EXERCISE DIRECTIONS: Repeat all of the data word for word so that only the pictures are missing from the copy.

RECORDED DATA:
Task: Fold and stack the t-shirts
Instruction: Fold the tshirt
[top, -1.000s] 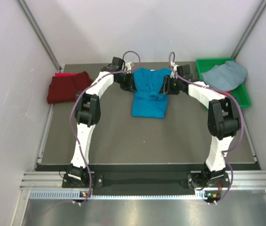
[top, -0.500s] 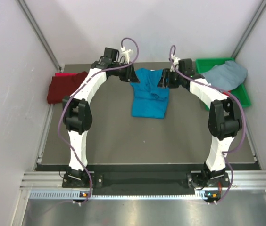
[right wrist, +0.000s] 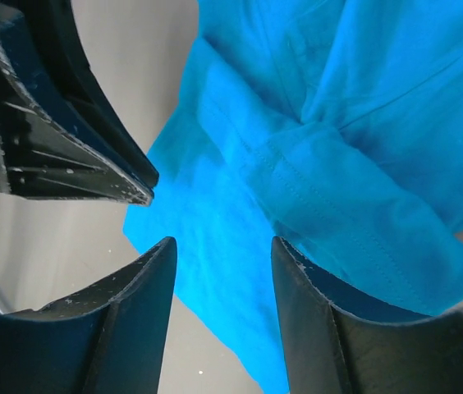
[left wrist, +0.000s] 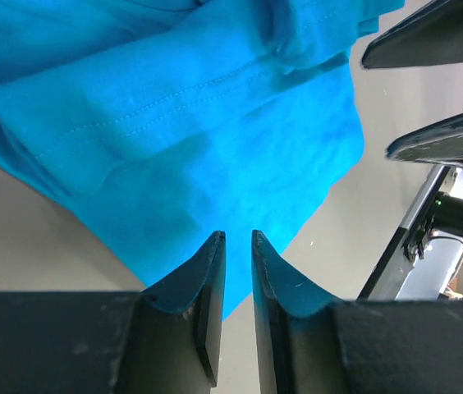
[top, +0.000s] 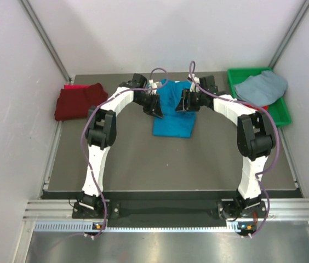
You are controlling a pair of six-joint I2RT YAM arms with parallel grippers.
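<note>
The turquoise t-shirt (top: 171, 125) lies partly folded and rumpled at the middle of the table (top: 143, 159). My left gripper (top: 155, 107) hangs low over its left edge. In the left wrist view this gripper (left wrist: 236, 235) has its jaws a narrow slit apart, with nothing between them and the t-shirt (left wrist: 199, 123) beyond. My right gripper (top: 185, 102) is over the shirt's right side. In the right wrist view it (right wrist: 223, 242) stands open above the cloth (right wrist: 338, 123), holding nothing. A maroon t-shirt (top: 78, 102) lies folded at the far left on a red one (top: 73, 86).
A green bin (top: 279, 112) at the far right holds a pale grey-blue t-shirt (top: 261, 86). White walls close in the table on the left, right and back. The two grippers face each other closely across the shirt; the left one's fingers (right wrist: 59, 131) show in the right wrist view.
Both grippers rose toward the table's far edge, then came back down and inward over the turquoise shirt's upper half. The right gripper's jaws stand wider than a second ago.
</note>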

RESPONSE TO THIS TASK:
Task: Fold and stack the t-shirts
Instruction: Fold the tshirt
[top, -1.000s] 
[top, -0.500s] 
[right wrist, +0.000s] 
[left wrist, +0.000s] 
[top, +0.000s] 
You are controlling a pair of six-joint I2RT YAM arms with parallel grippers.
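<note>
The turquoise t-shirt (top: 171, 125) lies partly folded and rumpled at the middle of the table (top: 143, 159). My left gripper (top: 155, 107) hangs low over its left edge. In the left wrist view this gripper (left wrist: 236, 235) has its jaws a narrow slit apart, with nothing between them and the t-shirt (left wrist: 199, 123) beyond. My right gripper (top: 185, 102) is over the shirt's right side. In the right wrist view it (right wrist: 223, 242) stands open above the cloth (right wrist: 338, 123), holding nothing. A maroon t-shirt (top: 78, 102) lies folded at the far left on a red one (top: 73, 86).
A green bin (top: 279, 112) at the far right holds a pale grey-blue t-shirt (top: 261, 86). White walls close in the table on the left, right and back. The two grippers face each other closely across the shirt; the left one's fingers (right wrist: 59, 131) show in the right wrist view.
Both grippers rose toward the table's far edge, then came back down and inward over the turquoise shirt's upper half. The right gripper's jaws stand wider than a second ago.
</note>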

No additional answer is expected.